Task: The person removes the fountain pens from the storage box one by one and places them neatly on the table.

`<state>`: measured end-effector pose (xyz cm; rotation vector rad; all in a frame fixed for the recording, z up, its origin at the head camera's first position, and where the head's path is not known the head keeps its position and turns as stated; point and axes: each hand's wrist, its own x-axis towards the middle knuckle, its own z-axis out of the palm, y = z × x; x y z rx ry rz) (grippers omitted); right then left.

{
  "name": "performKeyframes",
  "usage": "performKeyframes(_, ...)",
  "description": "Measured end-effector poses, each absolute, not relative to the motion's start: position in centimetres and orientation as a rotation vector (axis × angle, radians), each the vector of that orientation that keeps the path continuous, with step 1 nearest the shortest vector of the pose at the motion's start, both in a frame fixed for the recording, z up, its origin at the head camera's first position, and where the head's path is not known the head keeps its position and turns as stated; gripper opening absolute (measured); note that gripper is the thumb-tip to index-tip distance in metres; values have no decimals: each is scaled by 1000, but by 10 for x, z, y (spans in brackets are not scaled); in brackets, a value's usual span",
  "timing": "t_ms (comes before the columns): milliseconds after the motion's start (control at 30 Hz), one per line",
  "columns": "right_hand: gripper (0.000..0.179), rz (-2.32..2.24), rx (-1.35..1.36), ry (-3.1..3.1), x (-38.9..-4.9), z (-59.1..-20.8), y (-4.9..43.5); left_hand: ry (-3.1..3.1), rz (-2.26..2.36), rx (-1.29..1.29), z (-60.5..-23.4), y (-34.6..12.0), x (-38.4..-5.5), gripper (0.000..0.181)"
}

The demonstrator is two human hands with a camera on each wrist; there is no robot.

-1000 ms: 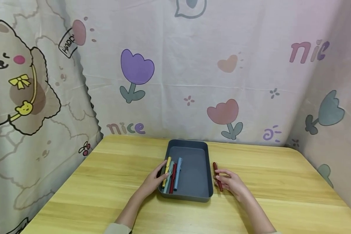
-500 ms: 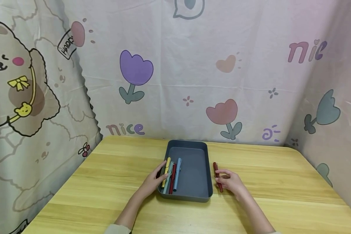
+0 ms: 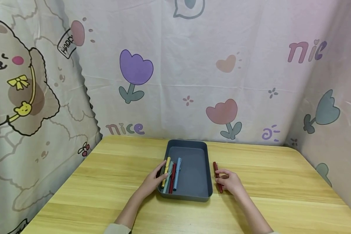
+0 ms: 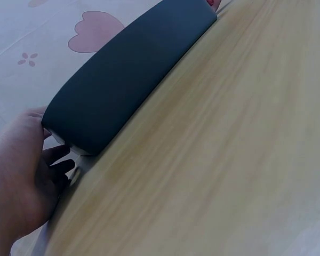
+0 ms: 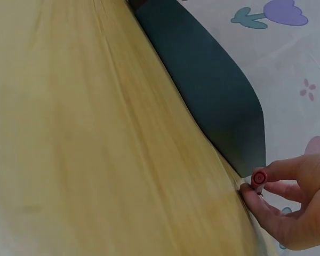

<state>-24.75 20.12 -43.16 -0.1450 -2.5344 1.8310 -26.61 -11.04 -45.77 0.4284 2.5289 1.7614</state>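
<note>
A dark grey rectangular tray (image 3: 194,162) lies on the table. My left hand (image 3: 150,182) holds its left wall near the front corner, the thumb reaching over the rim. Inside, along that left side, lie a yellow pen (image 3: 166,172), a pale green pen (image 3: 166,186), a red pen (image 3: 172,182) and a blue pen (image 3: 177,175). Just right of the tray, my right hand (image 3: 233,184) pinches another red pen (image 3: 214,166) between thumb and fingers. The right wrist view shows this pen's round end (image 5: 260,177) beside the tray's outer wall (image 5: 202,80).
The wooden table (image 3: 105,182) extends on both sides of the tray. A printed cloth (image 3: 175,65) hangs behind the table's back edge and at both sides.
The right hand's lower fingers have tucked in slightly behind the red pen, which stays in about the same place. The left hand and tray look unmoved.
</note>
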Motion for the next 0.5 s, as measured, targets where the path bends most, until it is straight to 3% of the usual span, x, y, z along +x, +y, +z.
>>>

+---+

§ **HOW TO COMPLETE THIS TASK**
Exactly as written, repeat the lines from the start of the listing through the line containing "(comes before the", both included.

§ **TASK RESPONSE**
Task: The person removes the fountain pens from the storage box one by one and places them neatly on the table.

`<state>`: measured end-effector pose (xyz cm; rotation vector rad; all in a frame fixed for the recording, z up, its origin at the head camera's first position, and where the head's path is not known the head keeps its position and turns as stated; point and axes: each hand's wrist, its own x-axis towards the middle knuckle, its own z-axis out of the palm, y = z × x; x y z rx ry rz) (grippers omitted); right then left.

{
  "name": "performKeyframes",
  "usage": "performKeyframes(_, ...)",
  "description": "Measured end-effector poses, each absolute, not relative to the motion's start: position in centimetres and orientation as a rotation vector (axis × angle, radians), each the vector of that orientation that keeps the path continuous, with step 1 nearest the shortest vector of the pose at the motion's start, both in a frame fixed for the recording, z up, its origin at the head camera's first position, and where the head's path is not known the head keeps its position and turns as stated; gripper opening absolute (measured); note that gripper is the thumb-tip to index-tip distance in metres; values have no decimals: each is scaled by 1000, but by 10 for x, z, y (spans in brackets are not scaled); in brackets, a value's usual span",
  "timing": "t_ms (comes before the columns): milliseconds after the motion's start (control at 30 Hz), one per line",

Nothing else belongs in the output.